Issue 8: Gender, Globalization and the Digital

Edited by Adeline Koh and Roopika Risam


We invite contributions to a peer-reviewed special issue that investigates the conditions of women and gender studies within digital spaces and cultures around the world. According to the popular internet meme “On the Internet, no one knows you’re a dog,” digital spaces offer a playing field free from the restraints of race, class, gender and disability. Yet, as Lisa Nakamura, Alondra Nelson and Anna Everett have shown, digital interfaces, worlds, hardware and software still recycle and replicate racialized and gendered frameworks from the “real” world. Additionally, the idea that many scientific and technological fields suffer from a “gender gap” is a prevalent one, manifesting in underrepresentation of women in STEM fields, the lack of female editors that are active on Wikipedia, the masculine “brogramming” cultures in Silicon Valley, and the limited representation of women in video games.

In this issue we seek essays that explore gender and sexuality concerns in digital spaces and cultures, as well as academic fields such as the digital humanities and computational sciences. Possible topics include: what is the shape of the global “gender gap”? Where are digital products produced and consumed and how do these reveal economic, social and structural inequalities? How do global flows of capitalism construct uneven modernities around the world?
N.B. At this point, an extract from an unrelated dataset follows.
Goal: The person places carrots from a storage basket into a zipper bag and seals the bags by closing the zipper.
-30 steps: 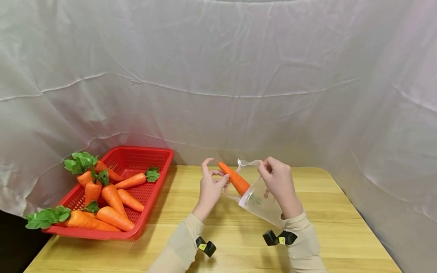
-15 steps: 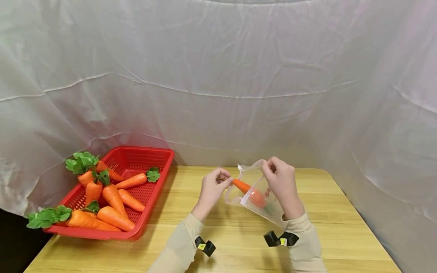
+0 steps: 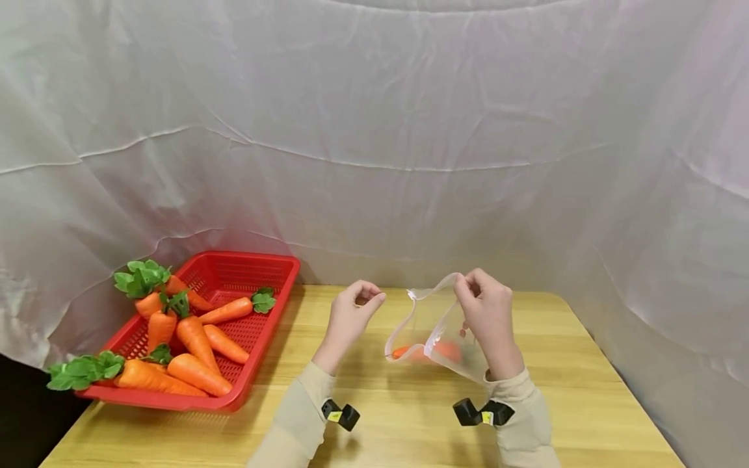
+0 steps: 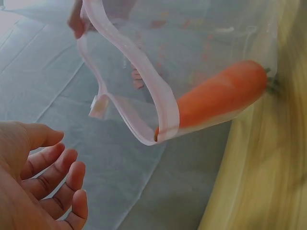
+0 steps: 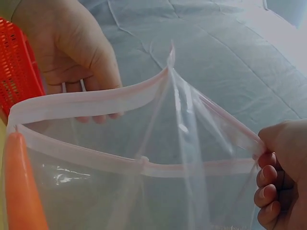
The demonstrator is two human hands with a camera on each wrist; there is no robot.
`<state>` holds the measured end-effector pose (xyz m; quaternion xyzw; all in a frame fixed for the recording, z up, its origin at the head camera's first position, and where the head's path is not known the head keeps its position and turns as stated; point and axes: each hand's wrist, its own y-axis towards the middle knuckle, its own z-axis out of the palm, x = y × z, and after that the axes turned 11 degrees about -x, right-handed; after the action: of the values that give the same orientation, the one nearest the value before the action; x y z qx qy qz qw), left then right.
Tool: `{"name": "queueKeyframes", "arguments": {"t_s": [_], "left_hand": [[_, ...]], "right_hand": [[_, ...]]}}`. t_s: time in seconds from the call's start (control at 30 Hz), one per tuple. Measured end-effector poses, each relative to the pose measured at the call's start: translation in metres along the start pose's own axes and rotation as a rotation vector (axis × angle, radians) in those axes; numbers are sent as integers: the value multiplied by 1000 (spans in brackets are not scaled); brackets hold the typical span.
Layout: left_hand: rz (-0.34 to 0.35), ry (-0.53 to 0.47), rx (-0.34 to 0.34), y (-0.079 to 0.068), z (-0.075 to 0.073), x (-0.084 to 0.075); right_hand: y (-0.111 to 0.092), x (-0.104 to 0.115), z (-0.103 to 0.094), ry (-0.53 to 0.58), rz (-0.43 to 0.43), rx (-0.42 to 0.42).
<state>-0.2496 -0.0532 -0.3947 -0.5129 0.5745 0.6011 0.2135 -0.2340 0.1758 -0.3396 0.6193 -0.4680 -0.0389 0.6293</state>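
Note:
A clear zip bag (image 3: 430, 318) with a pale pink zip edge hangs with its mouth wide, facing left. My right hand (image 3: 487, 312) pinches the bag's upper right rim between thumb and fingers. Inside lies an orange carrot (image 4: 223, 93), its pointed tip by the zip edge and its green top deep in the bag. My left hand (image 3: 351, 318) is off to the left of the mouth, fingers loosely curled with nothing in them. In the left wrist view that hand (image 4: 45, 177) shows apart from the bag.
On the left of the wooden table (image 3: 374, 422) stands a red plastic basket (image 3: 257, 364) holding several carrots (image 3: 196, 338), some with leaves over its rim. A grey cloth (image 3: 374, 130) hangs behind the table.
The carrot has slid down into the bag, from sticking out of its mouth to lying inside. My left hand has let go of it and drawn back left. The right hand keeps its hold.

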Motion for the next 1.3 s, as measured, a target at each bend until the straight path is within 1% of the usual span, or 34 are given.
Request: {"name": "queueKeyframes", "arguments": {"t_s": [0.13,0.3,0.47,0.57,0.73,0.8,0.87,0.97,1.07,1.17,1.3], "left_hand": [[-12,9,-22,3,-5,2],[-31,31,-47,8,-15,0],[-77,32,-77,12,-25,-1],[-83,38,-92,14,-30,-2],[-64,57,-99,15,-32,-3],[-57,69,-95,15,-33,-2],[-56,88,-90,14,-35,-3],[-53,138,-92,11,-42,-4],[-53,200,-96,8,-54,-8],[-52,258,-88,5,-68,-14],[-54,331,-69,0,-90,-19]], "right_hand": [[1,0,-1,12,-10,-28],[11,0,2,-21,-18,-44],[26,2,6,-50,22,-46],[37,3,8,-43,90,-89],[46,-1,7,6,284,-188],[45,-3,7,16,344,-197],[41,-6,7,11,376,-189],[34,-9,9,-3,395,-171],[27,-10,12,-8,399,-162],[23,-9,15,-5,382,-160],[20,-6,19,3,337,-146]]}}
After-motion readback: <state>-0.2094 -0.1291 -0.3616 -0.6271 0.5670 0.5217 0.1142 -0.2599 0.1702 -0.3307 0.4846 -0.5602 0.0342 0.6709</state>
How do race and ethnicity intersect with the structure of gendered, global digital communities and diasporas? How does the digital provide and police spaces for organizing around trans issues? What are the networks of affect, intimacy and sexuality that grow out of digital cultures?  How are operations of interface, output and input structured by ideas of gender, sexuality and language? How do access and ableism structure issues of gender and sexuality in digital spaces?


Essays might include topics such as


●      Gender and the “digital divide”

●      Gender and the digital humanities/humanities computing/computer science

●      Global Digital Feminisms

●      Race, gender and online communities

●      Possibilities and pitfalls of digital spaces for *trans concerns

●      Affect, sexuality and the digital world

●      Digital capitalism and gender

●      Computer/Human languages and gender

●      Gendered construction of software/hardware/platforms

●      Disability studies, gender and computing

Please send essays (max. 3000 words) to adelinekoh[at]gmail[dot]com and rrisam[at]gmail[dot]com by 30th September 2014 for consideration. Contributions in formats other than the traditional essay are encouraged; please contact the editors to discuss specifications and/or multimodal contributions. Please send questions and queries to adelinekoh[at]gmail[dot]com and rrisam[at]gmail[dot]com. For more information, please check Ada submission guidelines here.


Peer Review and Ada

Ada is an online, open access, open source peer reviewed journal. The journal’s first issue was published online in November 2012 and has so far received more than 150,000 page views. All work published in Ada will go through four rounds of review: Pre-Review, Expert Review, Community Review and Public Review. More on the Ada Review policy here.


Dates

●      Essays due: 30th September 2014

●      28th November 2014: First round of essays accepted, sent for Level 1 Review (expert peer review)

●      20th January 2015: Second round of essays sent for Level 2 Review (Fembot community review)

●      1 May 2015: Issue published to general public.